En outre, un bon paquet de photographes seraient sans nul doute intéressés par le choix d’une profondeur de champ et d’un niveau de filé (car c’est bien à ça que servent ouverture et temps de pose, au moins autant qu’à régler l’exposition), l’appareil se démerdant pour exposer correctement.
Mais Nikon, en plein conservatisme argentique, reste sur une conception antédiluvienne de la “sensibilité” : impossible d’utiliser la sensibilité automatique en mode manuel (seul permettant de contrôler simultanément temps de pose et ouverture), et bouton iso renvoyé à l’autre bout de l’appareil. Finalement, il est à peine moins compliqué de changer la sensibilité sur un D700 que sur un F6 ! Sur le D90, qui permettrait raisonnablement un ajustement de 100 à 1600 iso, c’est encore pire : le bouton iso est en double fonction avec la loupe, ce qui le rend inopérant en Live View. J’ai pas l’habitude de dire du mal de l’ergonomie Nikon, mais quand faut y aller…
Un seul constructeur a fait un pas. Un seul. Pentax. Le mode TAv des K10D et K20D, c’est exactement cela : on règle ouverture et vitesse, et l’appareil adopte la sensibilité correcte pour exposer comme il faut. Même un électronicien décidé à faire exploser les convenances comme Panasonic reste sur une gestion archaïque de la sensibilité, à moins que j’aie raté un épisode dans mes dix minutes avec le G1 (Luc, tu me reprends si c’est le cas ?).
Pourtant, il y a là une révolution à attendre dans la façon de faire des photos, bien plus sensible à terme que le fait d’avoir une visée reflex, une visée télémétrique (au passage, la plupart des reflex dans les années 70 étaient également télémétriques puisqu’ils incluaient un stigmomètre, et personne ne se prenait le chou pour savoir si vraiment on avait le droit d’appeler ça des reflex) ou une visée électronique.

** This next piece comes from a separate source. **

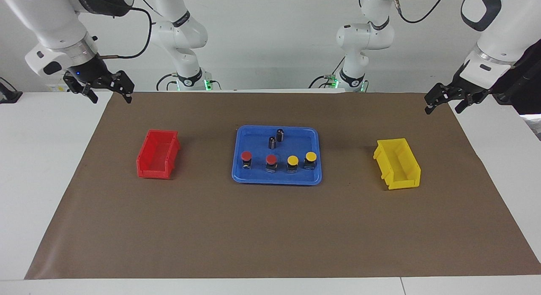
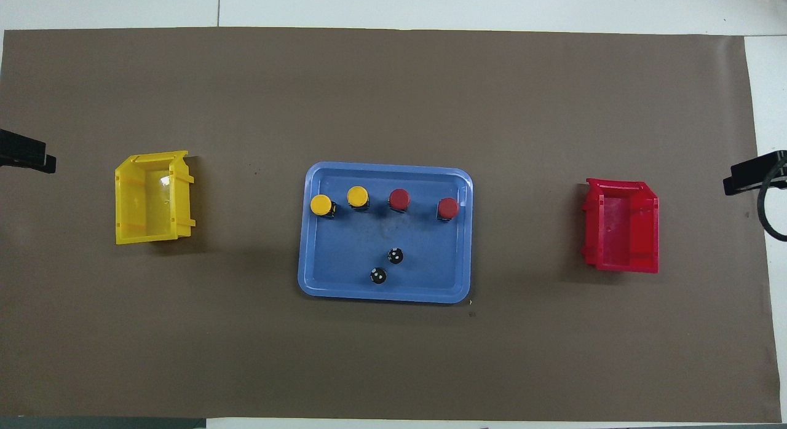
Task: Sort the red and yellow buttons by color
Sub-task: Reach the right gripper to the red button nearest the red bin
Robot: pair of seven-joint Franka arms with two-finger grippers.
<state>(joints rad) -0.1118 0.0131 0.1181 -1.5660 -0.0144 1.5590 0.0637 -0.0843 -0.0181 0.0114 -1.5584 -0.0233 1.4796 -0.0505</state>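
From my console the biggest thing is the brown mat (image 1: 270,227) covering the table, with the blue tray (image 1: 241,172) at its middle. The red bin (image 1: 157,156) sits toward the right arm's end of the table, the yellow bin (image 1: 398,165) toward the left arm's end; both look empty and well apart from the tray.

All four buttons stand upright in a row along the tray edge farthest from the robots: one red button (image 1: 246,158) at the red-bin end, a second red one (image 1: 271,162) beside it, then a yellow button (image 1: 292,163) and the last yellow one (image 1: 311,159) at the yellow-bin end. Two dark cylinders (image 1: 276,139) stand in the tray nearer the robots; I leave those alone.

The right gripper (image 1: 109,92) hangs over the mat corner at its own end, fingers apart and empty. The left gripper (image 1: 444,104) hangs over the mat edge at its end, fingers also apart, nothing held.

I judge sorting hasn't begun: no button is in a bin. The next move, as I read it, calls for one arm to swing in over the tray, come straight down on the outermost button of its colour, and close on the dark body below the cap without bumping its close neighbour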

Je suis raisonnablement certain que dans dix ans, nous seront fort nombreux à viser sur du LCoS ou du LCD, à passer de la photo à la vidéo en tapant un bouton et à laisser nos appareils choisir eux-mêmes la sensibilité comme variable d’ajustement ; et quand on nous demandera ce qui a le plus changé depuis nos débuts en photo, nous répondrons sans doute plus “la fusion du camescope et de l’APN” ou “ne plus penser au bruit numérique” que “ne plus viser sur un verre dépoli”.